WHAT NEEDS TO BE DONE: Taking the line with "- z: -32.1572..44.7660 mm" as the first and the line with "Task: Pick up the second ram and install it" as the last, set down exactly every line in that range from the entries below, and no more.

*** Opening of DATA TO PROCESS ***

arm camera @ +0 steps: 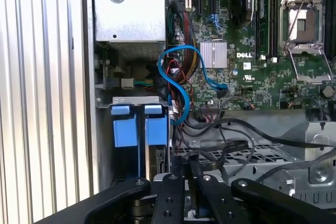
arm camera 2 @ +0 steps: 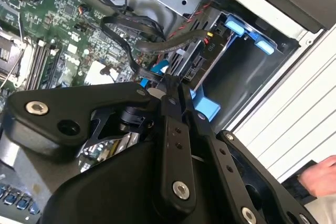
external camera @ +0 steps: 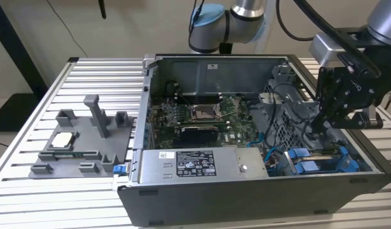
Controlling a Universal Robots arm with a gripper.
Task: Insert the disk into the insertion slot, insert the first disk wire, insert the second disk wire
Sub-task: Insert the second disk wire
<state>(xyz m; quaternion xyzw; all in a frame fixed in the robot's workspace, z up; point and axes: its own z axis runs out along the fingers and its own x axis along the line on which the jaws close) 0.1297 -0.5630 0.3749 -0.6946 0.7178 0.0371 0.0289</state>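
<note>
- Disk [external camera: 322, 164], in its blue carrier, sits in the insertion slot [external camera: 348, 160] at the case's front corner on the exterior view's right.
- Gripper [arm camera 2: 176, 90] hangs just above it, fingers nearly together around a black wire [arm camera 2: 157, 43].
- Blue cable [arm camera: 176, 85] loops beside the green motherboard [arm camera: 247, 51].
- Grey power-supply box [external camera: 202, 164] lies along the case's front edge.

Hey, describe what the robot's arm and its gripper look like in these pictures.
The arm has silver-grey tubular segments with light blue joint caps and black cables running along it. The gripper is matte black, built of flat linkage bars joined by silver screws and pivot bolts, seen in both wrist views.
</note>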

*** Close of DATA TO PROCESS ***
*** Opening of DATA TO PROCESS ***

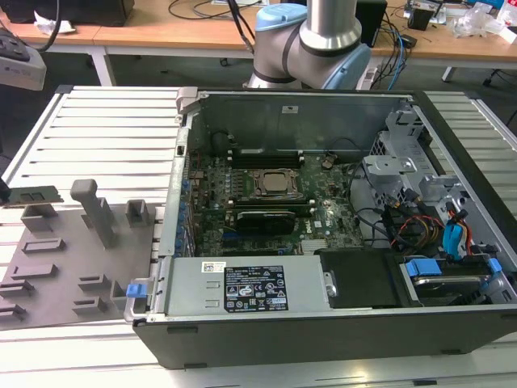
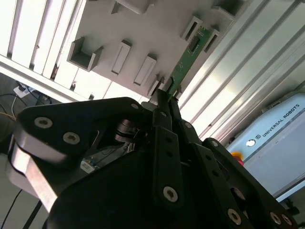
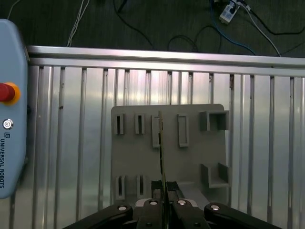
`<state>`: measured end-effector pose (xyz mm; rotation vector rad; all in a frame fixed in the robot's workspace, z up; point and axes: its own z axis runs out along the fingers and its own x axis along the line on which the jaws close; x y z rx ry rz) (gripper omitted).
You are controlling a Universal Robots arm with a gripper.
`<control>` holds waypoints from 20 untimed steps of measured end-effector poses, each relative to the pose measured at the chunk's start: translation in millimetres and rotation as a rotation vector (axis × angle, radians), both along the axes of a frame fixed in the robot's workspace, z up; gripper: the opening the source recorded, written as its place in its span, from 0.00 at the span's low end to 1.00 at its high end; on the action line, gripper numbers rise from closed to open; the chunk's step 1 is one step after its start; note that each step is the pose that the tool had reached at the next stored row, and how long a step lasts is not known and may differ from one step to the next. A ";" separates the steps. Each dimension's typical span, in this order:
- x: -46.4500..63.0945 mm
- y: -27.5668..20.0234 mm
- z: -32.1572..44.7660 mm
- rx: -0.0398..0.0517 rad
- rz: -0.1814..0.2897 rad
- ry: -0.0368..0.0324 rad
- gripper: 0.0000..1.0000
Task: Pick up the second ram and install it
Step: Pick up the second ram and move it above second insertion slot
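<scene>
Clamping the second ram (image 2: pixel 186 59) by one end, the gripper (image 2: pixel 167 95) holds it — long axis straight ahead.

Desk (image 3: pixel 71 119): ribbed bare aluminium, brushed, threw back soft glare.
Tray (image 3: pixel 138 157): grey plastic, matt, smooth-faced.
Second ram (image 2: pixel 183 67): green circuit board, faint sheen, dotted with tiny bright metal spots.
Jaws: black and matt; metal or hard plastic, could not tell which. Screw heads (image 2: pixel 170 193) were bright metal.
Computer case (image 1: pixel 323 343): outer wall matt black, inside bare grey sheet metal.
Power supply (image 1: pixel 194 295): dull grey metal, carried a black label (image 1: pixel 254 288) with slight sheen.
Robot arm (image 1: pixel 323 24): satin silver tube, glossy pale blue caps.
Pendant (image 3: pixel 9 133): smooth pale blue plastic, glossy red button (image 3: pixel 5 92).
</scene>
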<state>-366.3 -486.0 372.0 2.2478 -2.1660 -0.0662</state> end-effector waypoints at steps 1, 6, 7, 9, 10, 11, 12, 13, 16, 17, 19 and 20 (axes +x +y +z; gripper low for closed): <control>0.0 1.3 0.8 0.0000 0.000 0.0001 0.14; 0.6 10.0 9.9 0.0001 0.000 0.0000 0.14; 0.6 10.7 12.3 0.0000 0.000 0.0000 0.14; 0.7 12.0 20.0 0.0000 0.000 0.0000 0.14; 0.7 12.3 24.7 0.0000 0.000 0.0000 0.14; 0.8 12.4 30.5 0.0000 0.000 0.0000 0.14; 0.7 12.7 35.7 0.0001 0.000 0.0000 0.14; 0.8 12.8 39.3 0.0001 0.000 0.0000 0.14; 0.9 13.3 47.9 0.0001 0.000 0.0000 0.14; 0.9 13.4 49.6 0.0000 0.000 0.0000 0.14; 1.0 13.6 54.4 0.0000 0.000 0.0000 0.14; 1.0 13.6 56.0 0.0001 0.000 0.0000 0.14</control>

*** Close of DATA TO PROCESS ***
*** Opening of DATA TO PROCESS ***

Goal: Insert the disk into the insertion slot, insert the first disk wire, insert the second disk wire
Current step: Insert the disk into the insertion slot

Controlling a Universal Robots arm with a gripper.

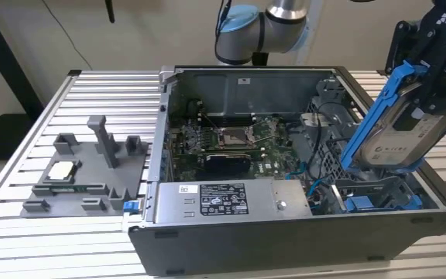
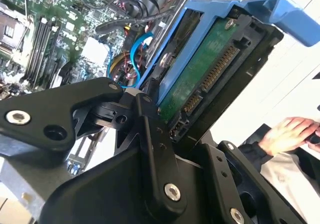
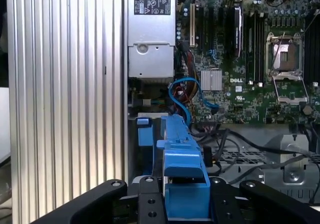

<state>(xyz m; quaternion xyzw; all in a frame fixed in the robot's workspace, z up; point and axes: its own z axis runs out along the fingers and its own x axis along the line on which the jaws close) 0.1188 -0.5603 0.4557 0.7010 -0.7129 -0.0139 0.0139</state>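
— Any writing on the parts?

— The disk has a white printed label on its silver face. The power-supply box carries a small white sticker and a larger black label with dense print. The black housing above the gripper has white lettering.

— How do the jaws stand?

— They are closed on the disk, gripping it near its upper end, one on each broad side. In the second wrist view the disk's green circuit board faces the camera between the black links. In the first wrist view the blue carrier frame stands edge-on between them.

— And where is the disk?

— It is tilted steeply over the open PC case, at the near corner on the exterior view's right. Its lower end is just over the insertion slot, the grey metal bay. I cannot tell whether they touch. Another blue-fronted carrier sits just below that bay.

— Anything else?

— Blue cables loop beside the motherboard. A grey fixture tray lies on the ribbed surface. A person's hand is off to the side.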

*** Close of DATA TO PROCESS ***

ANSWER SPACE:
- z: -32.1572..44.7660 mm
- rx: -0.0398..0.0517 rad
- rz: -0.1814..0.2897 rad
- ry: -0.0368..0.0324 rad
- gripper: 0.0000..1.0000
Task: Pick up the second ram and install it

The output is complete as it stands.